Start: either a theory, or a use case, e.g., the role of social cohesion can explain certain outcomes among social groups, or the suicide rates and religious beliefs of those living in town X have been recorded, respectively.

  1. a descriptive question, e.g.,: are there more suicides among protestants than among catholics? Intended output: a temporally organised description of related events. 
  2. an explanatory question, e.g.,: Can social cohesion explain the different statistics related to suicide among these different religious groups? Intended output: a causal narrative. 

Even though overarching ‘grand’ questions should remain the same, branching questions however are prone to grow into a certain direction. Knowledge on social history can therefore only lift one side of the curtain. 

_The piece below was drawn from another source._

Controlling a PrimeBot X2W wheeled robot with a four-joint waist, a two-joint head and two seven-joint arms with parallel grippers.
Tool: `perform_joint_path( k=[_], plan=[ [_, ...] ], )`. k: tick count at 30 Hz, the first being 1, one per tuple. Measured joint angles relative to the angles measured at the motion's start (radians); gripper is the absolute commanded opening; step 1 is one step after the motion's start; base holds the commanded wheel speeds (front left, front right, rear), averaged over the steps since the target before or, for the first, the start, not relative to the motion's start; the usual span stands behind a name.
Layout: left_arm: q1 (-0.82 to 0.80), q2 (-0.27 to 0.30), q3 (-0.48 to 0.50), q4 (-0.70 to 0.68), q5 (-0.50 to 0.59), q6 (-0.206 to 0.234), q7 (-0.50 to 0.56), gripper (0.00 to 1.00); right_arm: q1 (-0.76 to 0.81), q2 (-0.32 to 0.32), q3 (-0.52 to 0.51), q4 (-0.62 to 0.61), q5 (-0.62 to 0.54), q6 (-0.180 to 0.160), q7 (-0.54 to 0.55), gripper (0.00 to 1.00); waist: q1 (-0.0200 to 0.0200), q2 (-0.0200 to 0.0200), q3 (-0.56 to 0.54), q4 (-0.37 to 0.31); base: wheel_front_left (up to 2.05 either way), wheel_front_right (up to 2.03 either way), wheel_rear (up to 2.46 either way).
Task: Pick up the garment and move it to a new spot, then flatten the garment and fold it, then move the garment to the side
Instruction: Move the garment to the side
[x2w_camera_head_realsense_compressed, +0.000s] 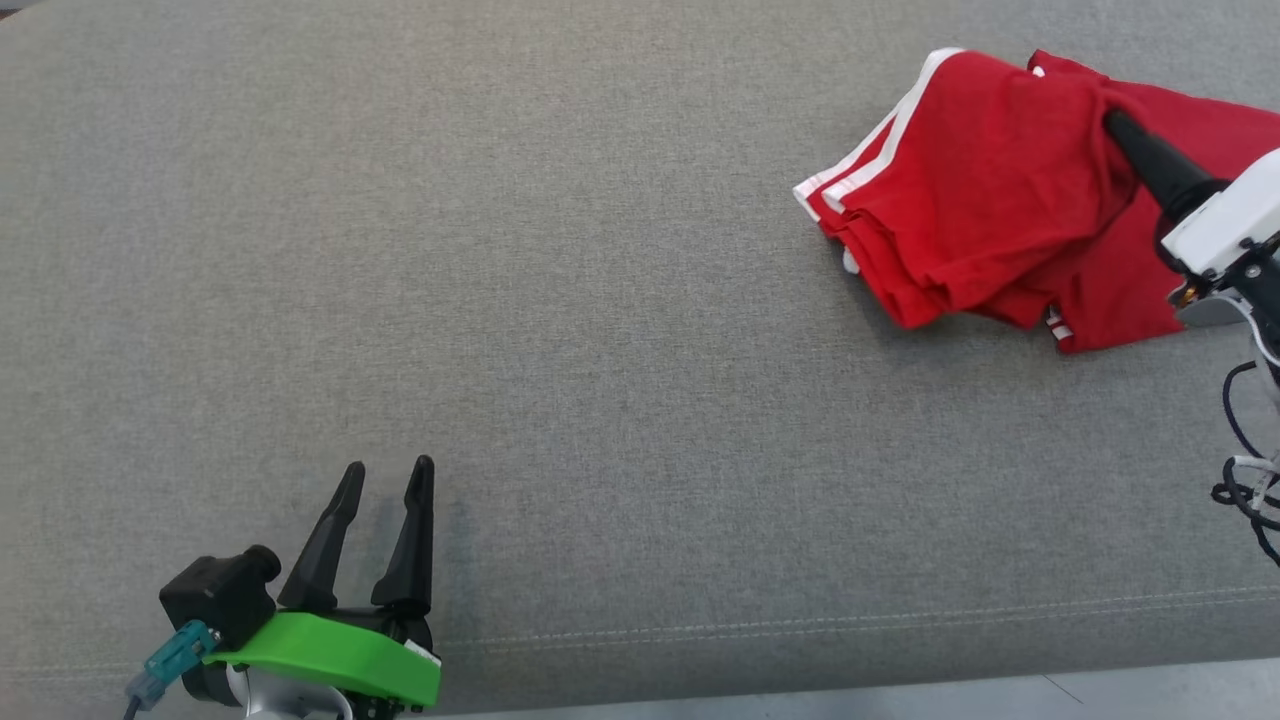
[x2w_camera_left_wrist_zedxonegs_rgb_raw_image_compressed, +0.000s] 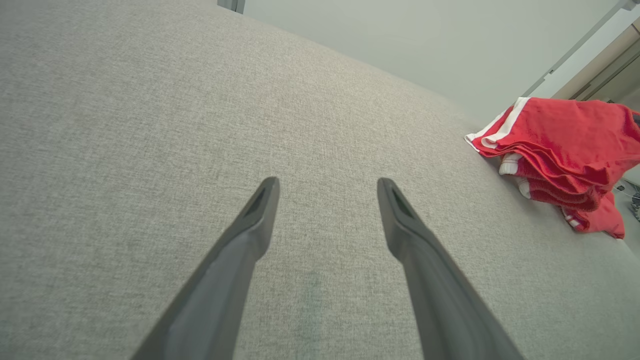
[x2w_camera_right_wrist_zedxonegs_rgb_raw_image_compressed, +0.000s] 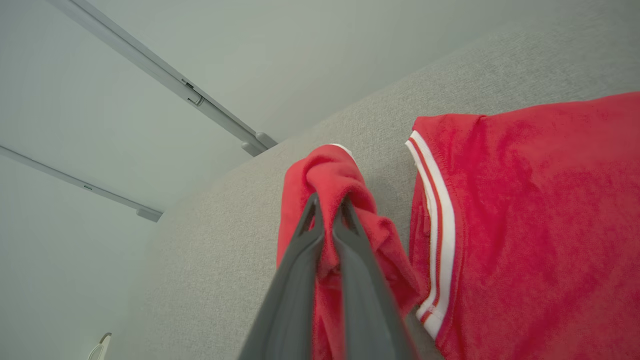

A digital assistant for social science research: 
We argue that a digital assistant for scientific discovery in the social sciences or social history domain can aid in the data-driven generation of point 1. and 2. described in the section above. By ingesting structured data, such as is available at the international institute of social history (IISH), a digital assistant can, first and foremost, discover trends over time (longitudinal)  or among groups, to present to the researcher in question. An example of such a trend is described in point 1 above. Illuminating bias in datasets is an important component here, as bias limits the range of a certain hypothesis, for instance the hypothesis mentioned in the previous section could apply only to people that earn more than the marginal income. 

A digital assistant for hypothesis generation in the social sciences, be it social history or social science research in general, should take note of the following: 

Explainable. Humanities researchers increasingly turn their data into Linked Data[3,4],  interlinking their own data, but also to link social science data to knowledge from other domains available in the LOD cloud. 


References:
[1] Abell, P. (2009). History, case studies, statistics, and causal inference. European Sociological Review. https://doi.org/10.1093/esr/jcn072

Example literature related to a comparative question, as well as a data ecosystem supporting the search for causal narratives:

[2] van den Berg, N., van Dijk, I. K., Mourits, R. J., Slagboom, P. E., Janssens, A. A. P. O., & Mandemakers, K. (2021). Families in comparison: An individual-level comparison of life-course and family reconstructions between population and vital event registers. Population Studies, 75(1), 91–110. https://doi.org/10.1080/00324728.2020.1718186

[3] Hoekstra, R., Meroño-Peñuela, A., Rijpma, A., Zijdeman, R., Ashkpour, A., Dentler, K., Zandhuis, I., & Rietveld, L. (2018). The dataLegend ecosystem for historical statistics. Journal of Web Semantics, 50, 49–61. https://doi.org/10.1016/j.websem.2018.03.001

[4] ​​Zapilko, Benjamin, et al. "Applying linked data technologies in the social sciences." KI-Künstliche Intelligenz 30.2 (2016): 159-162.